_PROBLEM DESCRIPTION_:
What follows is data; output all of it exactly as given.

_DATA SHOWN_:

——————————

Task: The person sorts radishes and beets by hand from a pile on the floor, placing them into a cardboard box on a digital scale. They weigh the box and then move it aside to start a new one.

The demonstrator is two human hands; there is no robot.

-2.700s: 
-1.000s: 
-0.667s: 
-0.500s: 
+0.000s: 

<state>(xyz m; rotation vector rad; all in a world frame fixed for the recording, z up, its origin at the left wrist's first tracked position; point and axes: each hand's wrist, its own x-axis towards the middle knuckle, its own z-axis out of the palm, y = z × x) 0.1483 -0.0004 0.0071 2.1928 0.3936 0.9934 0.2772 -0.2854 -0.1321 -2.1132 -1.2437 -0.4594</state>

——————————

_RESPONSE_:
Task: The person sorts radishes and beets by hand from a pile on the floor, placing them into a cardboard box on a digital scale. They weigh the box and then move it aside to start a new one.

The demonstrator is two human hands; there is no robot.

-2.700s: 
-1.000s: 
-0.667s: 
-0.500s: 
+0.000s: 

<state>(xyz m; rotation vector rad; all in a world frame fixed for the recording, z up, its origin at the left wrist's first tracked position; point and axes: each hand's wrist, its own x-axis towards the middle knuckle, its own z-axis out of the palm, y = z × x) 0.1483 -0.0004 0.0071 2.1928 0.3936 0.9934 0.2772 -0.2854 -0.1321 -2.1132 -1.2437 -0.4594</state>

No additional answer is expected.